Earlier, we discussed that Near protocol and Aurora have a positive flywheel effect. Another angle is to be playing Aurora's success with a better token utility angle and relative valuation is to proxy it by buying NEAR. NEAR is not just a governance token. It has multiple uses, like staking and paying for network transaction fees. The Near network collects and automatically burns these fees, such that higher usage will lead to more NEAR being burned. It therefore has robust token utility. If you compare its valuation with other layers 1's, it's also among the cheapest:
Risk to Our Investment Thesis
● Strong competition. There are many projects trying to do the same, for instance: Moonriver, Moonbeam, Shiden, Astar, Matic and Cartesi
● We have conducted a relative valuation concerning different layers 2 and EVM compatible platforms. Lately, they have seen explosive price appreciation. Based on this valuation methodology, we assume that the market values these projects correctly. There is no assurance that the "cheaper" protocol will generate a positive return if we are in a bubble.

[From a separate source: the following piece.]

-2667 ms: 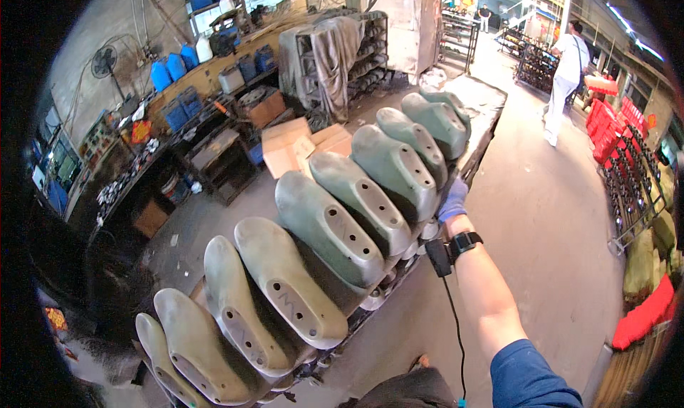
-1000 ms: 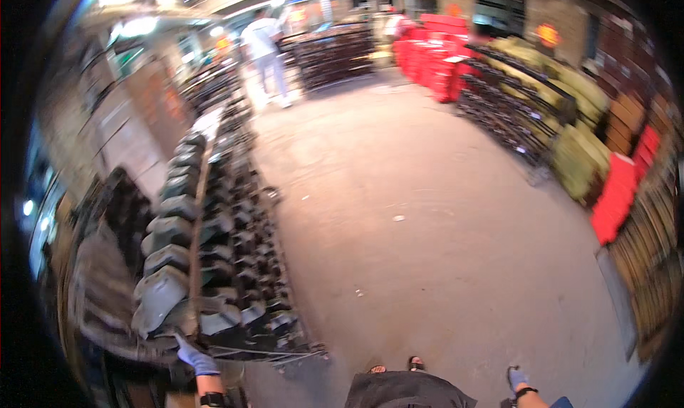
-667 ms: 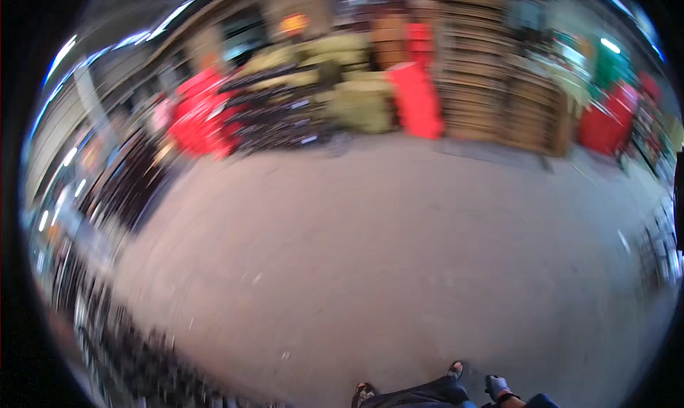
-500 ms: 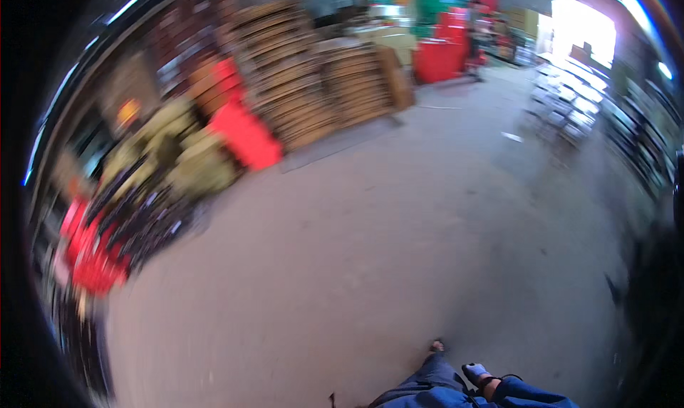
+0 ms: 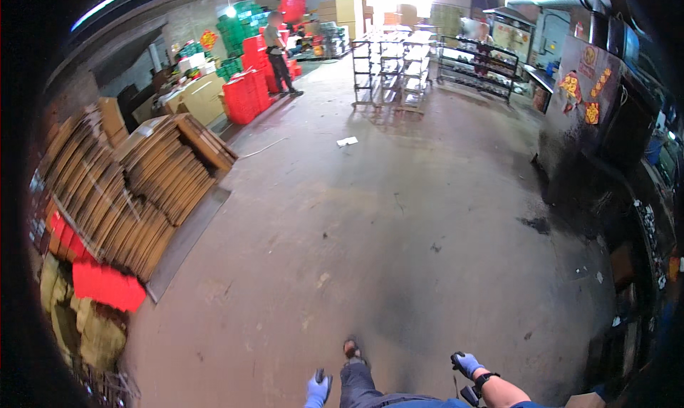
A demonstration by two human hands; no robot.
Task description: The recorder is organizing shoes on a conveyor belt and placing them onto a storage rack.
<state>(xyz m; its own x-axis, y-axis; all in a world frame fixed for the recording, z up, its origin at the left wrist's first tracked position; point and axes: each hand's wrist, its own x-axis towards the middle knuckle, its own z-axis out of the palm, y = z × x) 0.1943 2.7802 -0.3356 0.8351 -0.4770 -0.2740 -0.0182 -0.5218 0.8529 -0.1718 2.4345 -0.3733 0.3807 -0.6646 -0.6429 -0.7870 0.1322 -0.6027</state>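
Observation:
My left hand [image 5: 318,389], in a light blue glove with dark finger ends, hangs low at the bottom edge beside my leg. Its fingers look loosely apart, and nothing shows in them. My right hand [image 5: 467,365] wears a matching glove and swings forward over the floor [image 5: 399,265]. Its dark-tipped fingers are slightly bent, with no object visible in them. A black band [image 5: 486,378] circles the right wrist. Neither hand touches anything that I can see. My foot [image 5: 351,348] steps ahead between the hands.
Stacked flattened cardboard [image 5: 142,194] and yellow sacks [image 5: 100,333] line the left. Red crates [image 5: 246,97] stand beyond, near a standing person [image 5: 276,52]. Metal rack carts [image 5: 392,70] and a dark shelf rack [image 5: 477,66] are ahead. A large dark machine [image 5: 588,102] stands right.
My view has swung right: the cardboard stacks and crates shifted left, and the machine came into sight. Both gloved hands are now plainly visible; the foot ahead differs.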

● Bullishness on EVM protocols could go out of fashion as an investment trend for numerous reasons:
o Firstly, teams have to split their resources between EVMs and their own networks.
o EVMs need to be maintained and upgraded in the long run. This could mean the team might lose focuses on network development.
o Overuse of EVMs may cause liquidity fragmentation, and therefore, liquidity can be very difficult to navigate for users.
We believe Aurora is a great project that will see a strong network effect. However, there are concerns regarding its token allocation, token utility, and brewing competition in the space. A safer way to express bullishness on Aurora's success is to proxy it by buying NEAR thanks to their symbiotic relationship.